National polling company Harris Interactive, based in Rochester, found that people who do not have tattoos perceive those people with them as less attractive, less healthy, less intelligent and "more rebellious."

That study shows that there's a wide gap between the way people with tattoos view themselves and the way others view them, said Regina Corso, director of the Harris Poll.

"It's almost always a negative connotation," said Corso, of the way tattoos are perceived by those who don't have them.

Mirro, the HOD tattoo artist, said that he believes a good tattoo shouldn't stand in the way of anybody getting ahead in their profession.

But, said Mirro, he's "a realist" about the way the business world works.

"It's definitely an easier reason for people to dismiss you," said Mirro, 29. "You have to work a little bit harder. I just think it means you'll have to work twice as hard as somebody who doesn't have tattoos."

Charlie and Connie Arnold, Craig's parents, said their son's tattoos used to bother them, before they saw the designs as artwork.

"We were pretty upset. He just went out and did it and didn't tell us," said Charlie Arnold, who retired from Verizon. "When he makes up his mind to do something, he does it."

Now they are very accepting of their son's tattoos, and also of his goal to work as a police officer.

"We've evolved, in this house," said Connie Arnold, a former day care worker. "But there are still jobs where there's a certain stigma."

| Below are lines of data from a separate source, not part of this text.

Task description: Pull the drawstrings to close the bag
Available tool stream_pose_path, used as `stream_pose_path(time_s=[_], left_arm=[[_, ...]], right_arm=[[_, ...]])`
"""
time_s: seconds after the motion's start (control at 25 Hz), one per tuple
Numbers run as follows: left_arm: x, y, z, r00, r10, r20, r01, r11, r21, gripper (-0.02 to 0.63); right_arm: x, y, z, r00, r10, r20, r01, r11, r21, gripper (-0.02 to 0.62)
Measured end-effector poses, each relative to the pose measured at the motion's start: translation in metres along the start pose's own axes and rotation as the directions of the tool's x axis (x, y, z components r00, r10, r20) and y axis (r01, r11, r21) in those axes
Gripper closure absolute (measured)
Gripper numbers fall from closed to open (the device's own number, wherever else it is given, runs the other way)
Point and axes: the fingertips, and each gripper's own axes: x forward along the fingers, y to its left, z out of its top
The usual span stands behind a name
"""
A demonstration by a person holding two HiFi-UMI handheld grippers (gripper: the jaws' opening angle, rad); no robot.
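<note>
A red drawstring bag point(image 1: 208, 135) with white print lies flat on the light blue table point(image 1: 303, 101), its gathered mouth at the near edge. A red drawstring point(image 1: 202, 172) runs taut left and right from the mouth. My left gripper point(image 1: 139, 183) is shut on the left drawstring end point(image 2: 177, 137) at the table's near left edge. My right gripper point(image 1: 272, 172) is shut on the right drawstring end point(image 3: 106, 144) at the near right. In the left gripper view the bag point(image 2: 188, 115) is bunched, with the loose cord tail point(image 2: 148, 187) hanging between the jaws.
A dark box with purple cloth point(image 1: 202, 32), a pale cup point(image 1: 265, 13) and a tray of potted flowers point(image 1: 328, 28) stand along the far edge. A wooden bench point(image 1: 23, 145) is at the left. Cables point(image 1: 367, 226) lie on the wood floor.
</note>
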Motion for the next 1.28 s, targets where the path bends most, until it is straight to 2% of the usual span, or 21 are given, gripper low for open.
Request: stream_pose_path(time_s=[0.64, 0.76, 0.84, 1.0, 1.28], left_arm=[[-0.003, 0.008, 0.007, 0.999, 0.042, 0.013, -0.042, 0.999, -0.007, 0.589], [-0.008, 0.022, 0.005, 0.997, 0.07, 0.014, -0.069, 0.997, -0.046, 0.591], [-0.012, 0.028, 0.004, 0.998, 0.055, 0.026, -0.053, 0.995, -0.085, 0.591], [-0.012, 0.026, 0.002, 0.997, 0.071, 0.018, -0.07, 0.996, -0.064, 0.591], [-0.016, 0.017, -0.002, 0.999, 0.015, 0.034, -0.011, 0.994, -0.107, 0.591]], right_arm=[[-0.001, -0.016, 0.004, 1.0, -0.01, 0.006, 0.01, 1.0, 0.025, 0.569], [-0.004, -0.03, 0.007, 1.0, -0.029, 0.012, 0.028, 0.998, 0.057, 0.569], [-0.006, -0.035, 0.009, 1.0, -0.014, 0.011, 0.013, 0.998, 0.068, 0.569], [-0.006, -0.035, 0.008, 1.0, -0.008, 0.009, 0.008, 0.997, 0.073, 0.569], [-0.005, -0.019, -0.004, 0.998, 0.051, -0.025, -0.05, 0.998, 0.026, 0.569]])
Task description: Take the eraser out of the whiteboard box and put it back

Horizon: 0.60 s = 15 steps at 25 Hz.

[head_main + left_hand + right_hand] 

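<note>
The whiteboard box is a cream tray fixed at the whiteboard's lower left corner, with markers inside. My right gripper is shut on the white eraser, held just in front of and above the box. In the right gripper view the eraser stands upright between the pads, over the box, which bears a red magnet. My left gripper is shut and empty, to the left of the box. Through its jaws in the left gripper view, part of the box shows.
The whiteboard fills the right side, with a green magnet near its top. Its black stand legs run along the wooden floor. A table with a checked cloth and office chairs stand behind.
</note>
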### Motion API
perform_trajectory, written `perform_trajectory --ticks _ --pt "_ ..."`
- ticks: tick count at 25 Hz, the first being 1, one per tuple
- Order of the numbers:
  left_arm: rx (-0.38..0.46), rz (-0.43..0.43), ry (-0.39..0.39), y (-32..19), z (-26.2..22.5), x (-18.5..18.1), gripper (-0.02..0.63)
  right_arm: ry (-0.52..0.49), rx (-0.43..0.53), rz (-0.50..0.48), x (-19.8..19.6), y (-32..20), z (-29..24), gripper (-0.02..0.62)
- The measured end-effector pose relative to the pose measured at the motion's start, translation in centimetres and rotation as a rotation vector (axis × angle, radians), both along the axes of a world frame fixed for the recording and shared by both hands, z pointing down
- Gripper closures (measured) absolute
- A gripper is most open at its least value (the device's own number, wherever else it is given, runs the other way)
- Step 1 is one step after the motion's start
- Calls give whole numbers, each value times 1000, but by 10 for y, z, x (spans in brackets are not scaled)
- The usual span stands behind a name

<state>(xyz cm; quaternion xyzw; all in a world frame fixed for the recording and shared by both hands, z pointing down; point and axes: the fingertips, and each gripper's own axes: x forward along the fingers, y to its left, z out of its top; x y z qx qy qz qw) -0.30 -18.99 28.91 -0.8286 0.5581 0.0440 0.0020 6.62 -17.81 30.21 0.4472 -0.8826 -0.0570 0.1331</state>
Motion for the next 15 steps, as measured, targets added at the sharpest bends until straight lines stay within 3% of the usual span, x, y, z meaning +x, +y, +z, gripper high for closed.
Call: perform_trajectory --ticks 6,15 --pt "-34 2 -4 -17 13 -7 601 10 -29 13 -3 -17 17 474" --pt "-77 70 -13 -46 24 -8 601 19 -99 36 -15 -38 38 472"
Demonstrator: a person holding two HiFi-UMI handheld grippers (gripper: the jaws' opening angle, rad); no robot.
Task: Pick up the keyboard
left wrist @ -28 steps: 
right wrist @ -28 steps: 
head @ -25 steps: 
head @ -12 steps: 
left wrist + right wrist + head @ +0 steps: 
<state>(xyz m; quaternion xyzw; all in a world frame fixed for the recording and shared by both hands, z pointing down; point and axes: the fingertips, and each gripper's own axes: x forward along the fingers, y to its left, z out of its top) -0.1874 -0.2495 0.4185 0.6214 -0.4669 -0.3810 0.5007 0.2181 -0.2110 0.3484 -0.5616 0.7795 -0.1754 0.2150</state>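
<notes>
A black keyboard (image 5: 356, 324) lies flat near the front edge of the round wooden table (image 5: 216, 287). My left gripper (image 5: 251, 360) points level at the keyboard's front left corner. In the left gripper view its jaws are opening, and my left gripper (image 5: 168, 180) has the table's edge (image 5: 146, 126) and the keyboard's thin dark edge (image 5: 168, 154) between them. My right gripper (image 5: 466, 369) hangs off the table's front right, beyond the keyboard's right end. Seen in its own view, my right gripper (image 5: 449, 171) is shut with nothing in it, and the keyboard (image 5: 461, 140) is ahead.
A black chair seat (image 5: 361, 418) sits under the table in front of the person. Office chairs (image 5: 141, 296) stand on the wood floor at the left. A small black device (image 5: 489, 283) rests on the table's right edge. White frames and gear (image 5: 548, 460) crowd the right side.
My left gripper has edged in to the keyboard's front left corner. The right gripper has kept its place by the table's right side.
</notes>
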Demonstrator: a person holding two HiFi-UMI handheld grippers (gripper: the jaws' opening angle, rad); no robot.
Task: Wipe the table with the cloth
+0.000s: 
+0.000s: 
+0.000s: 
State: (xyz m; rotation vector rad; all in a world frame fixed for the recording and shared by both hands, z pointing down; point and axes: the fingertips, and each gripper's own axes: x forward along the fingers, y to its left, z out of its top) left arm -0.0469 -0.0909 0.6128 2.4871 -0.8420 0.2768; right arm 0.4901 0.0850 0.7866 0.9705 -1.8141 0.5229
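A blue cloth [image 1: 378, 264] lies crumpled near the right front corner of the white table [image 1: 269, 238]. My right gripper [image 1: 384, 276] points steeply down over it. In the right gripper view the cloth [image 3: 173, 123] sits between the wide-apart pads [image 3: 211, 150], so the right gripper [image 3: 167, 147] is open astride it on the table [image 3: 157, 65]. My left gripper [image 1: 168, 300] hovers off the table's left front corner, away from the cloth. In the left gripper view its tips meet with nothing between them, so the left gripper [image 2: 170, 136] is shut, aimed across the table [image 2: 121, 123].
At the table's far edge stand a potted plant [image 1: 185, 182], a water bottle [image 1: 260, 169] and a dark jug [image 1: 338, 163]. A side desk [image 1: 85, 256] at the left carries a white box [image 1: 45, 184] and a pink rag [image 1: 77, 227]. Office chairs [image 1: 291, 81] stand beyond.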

Arnold said he planned to skip the trooper exam and instead take the Erie County Sheriff's Department exam in November.

Arnold, who is currently working part-time at Applebee's, finished his bachelor's degree in criminal justice at Hilbert in May. A career in law enforcement would be carrying on a family tradition -- his grandfather spent many years as captain of detectives with the West Seneca Police Department.

"I have a stand-up character," Arnold said. "If I can help one person a day -- hey, that's better than helping no persons a day."